A gestão municipal de Mandaguaçu, localizada no interior do Paraná, encontra-se no centro de um debate público e financeiro. Um montante significativo de R$ 15 mil tem sido destinado mensalmente ao pagamento de aluguéis de imóveis que, apesar de terem sido contratados para abrigar importantes serviços públicos, permanecem fechados e sem qualquer tipo de operação. A situação levanta sérios questionamentos sobre a eficiência do gasto do dinheiro do contribuinte e a agilidade na entrega de infraestrutura essencial à população.
A Contratação e a Promessa de Melhoria
A Prefeitura de Mandaguaçu realizou a locação do térreo e do primeiro andar de um prédio com um propósito claro e de grande relevância para a comunidade. A intenção anunciada era de instalar nessas novas dependências a farmácia municipal, que é vital para o acesso a medicamentos, o almoxarifado central, fundamental para a gestão de suprimentos e materiais da administração, e a própria Secretaria Municipal de Saúde, órgão responsável pela coordenação e execução das políticas de saúde no município. Esta iniciativa visava, teoricamente, aprimorar a estrutura e o atendimento aos cidadãos, concentrando serviços e otimizando o fluxo de trabalho.
O Custo Silencioso dos Imóveis Sem Uso
Contrariando a expectativa de ativação dos serviços, os espaços alugados permanecem inexplicavelmente fechados. Essa inatividade resulta em um dispêndio mensal fixo de R$ 15 mil, que continua a sair dos cofres públicos sem que haja qualquer contrapartida de serviço ou benefício para a população. O dilema central reside justamente no fato de que o aluguel é pago religiosamente por imóveis que não cumprem sua função designada, transformando o investimento em um custo recorrente sem utilidade prática no momento.

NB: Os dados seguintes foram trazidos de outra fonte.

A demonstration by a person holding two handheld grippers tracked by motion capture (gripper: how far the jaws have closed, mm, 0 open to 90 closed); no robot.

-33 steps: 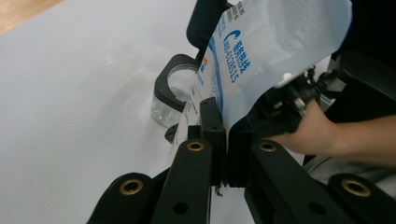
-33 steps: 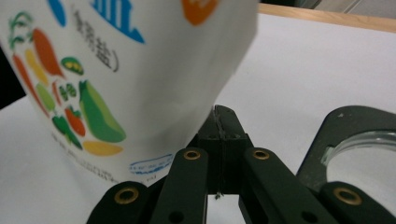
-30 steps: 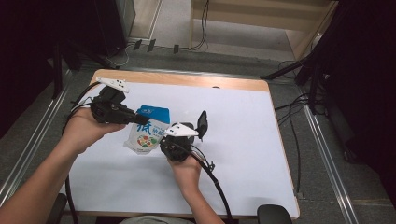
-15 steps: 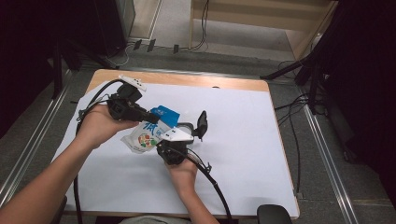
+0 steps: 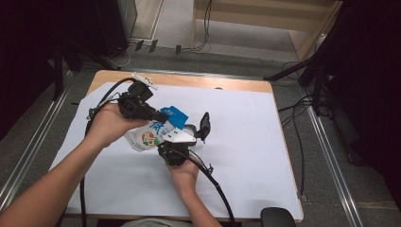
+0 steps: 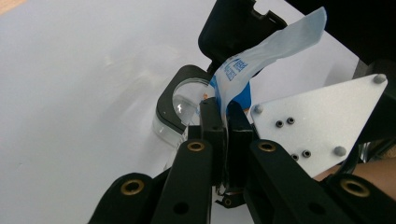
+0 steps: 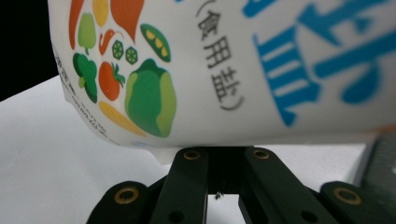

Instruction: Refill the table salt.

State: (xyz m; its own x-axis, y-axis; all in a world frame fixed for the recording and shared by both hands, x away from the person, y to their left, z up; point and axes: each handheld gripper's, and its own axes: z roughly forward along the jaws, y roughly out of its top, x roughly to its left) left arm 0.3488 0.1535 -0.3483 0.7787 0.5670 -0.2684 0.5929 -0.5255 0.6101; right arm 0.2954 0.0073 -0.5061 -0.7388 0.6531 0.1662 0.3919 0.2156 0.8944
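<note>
From the high view, the left gripper is gripping the blue top edge of a salt bag, and it has swung in from the counter's left side toward the middle since a second ago, lifting the bag's top above a small clear cup. The right gripper is supporting the bag from below, barely shifted. That looks like lining up to pour.

In the left gripper view, the fingers are pinching the bag's flat upper strip, closed tight, with the cup just beyond; I cannot tell whether anything is in it.

In the right gripper view, the fingers are clamping the bag's lower seam, which is printed with vegetables.
</note>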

Impacto na População e a Urgência de Respostas
A paralisação na utilização desses imóveis tem um impacto direto e negativo sobre os moradores de Mandaguaçu. A farmácia municipal, a Secretaria de Saúde e o almoxarifado são pilares para a boa gestão e o atendimento eficaz na área da saúde. Com os novos espaços inoperantes, a população pode enfrentar atrasos ou dificuldades na obtenção de medicamentos e no acesso a serviços administrativos essenciais. A situação clama por uma explicação detalhada da administração municipal sobre os motivos da não-utilização e, principalmente, por um cronograma concreto para a efetiva abertura e funcionamento das instalações alugadas, garantindo que o dinheiro público seja, de fato, revertido em serviços de qualidade para a comunidade.